A pesar de nuestra vinculación tan estrecha al tema de la leche, y específicamente al Consejo Directivo de Colanta, como lo saben los lectores, resolvimos mantenernos al margen de las críticas y preocupaciones – algunas por cierto muy justificadas – de sectores de la industria lechera, pues como dice el Presidente de la República, no se puede concebir la existencia de un tratado de libre comercio en donde haya un país que gana en todo sentido. En alguna parte había que hacer concesiones y lo que ha prometido el Gobierno y, en buena hora, quedó consignado en el acuerdo como compromiso también de la contraparte, es que habrá compensaciones para el sector lácteo y estímulos muy concretos para que mejore su competitividad en un plazo razonable. En primer lugar, se anexó al tratado una declaración suscrita por el presidente Uribe y José Manuel Barroso, Presidente de la UE, en la que ésta reafirma su compromiso de dar apoyo a los proyectos lácteos en Colombia y anuncia una partida de 30 millones de euros para invertir en los próximos siete años, y en caso que hubiere mayores dificultades se apelará al Comité de Comercio del Artículo 13 del tratado, para introducir los ajustes necesarios al capítulo lechero. Quedó expresa en el acuerdo la prohibición de inundar nuestro mercado con leches de corto vencimiento, como sucedió hace años con la famosa “leche polaca”. Además, el Gobierno acaba de expedir el Decreto 1673, que modifica las normas actuales en el sentido de que cualquier leche que vaya a ser importada a Colombia debe tener una fecha de vencimiento mayor de 12 meses, contados a partir de la fecha de su ingreso al país.
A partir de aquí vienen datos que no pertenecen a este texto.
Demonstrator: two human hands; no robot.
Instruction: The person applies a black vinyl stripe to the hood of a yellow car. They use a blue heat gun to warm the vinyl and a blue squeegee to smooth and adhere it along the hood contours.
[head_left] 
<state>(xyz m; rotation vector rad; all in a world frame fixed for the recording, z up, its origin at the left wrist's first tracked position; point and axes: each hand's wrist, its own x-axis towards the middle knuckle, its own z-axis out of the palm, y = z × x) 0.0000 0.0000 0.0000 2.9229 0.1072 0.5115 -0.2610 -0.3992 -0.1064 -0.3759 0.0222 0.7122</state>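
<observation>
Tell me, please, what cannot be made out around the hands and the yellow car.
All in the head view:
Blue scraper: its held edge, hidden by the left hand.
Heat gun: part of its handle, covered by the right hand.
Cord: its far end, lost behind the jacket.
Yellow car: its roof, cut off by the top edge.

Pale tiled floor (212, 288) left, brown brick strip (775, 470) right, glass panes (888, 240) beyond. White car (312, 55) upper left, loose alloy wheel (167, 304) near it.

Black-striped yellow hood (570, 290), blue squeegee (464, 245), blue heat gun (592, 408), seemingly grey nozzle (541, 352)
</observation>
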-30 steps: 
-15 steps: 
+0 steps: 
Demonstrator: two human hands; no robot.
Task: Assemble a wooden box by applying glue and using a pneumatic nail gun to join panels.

Como es nuestra obligación periodística, seguiremos con mucho interés y esmerada atención los desarrollos de todos los aspectos del tratado, particularmente los paliativos y compensatorios para la industria láctea, como los aspectos de dura competencia e incluso los perjudiciales, si los hay, para ir opinando a medida que se den los debates en el Congreso de la República, donde confiamos que se actúe a la altura de las circunstancias, con diligencia y eficacia, como ha ocurrido con todos los que están vigentes o pendientes de ratificación de otros congresos, como el vapuleado TLC con EEUU, y que la rabiosa oposición de los Robledos y Cía. no pase de ser un sano ejercicio del sagrado derecho al pataleo que sólo disfrutamos en democracia.

Por lo que representa para los hermanos centroamericanos – Costa Rica, El Salvador, Guatemala, Honduras, Nicaragua y Panamá – nos alegra el buen suceso de la firma del TLC con la Unión Europea, a la cual se oponía en principio el presidente Daniel Ortega, que no asistió a la cumbre, y quien tuvo que resignar su solidaridad ‘evochavista’ para no dejar a su país aislado de tan importante acuerdo. Ayer, en un acto oficial en Managua, dijo esta obviedad para justificar su reculada: “No es un acuerdo perfecto, pero es el acuerdo que podía salir para Nicaragua en estas condiciones”.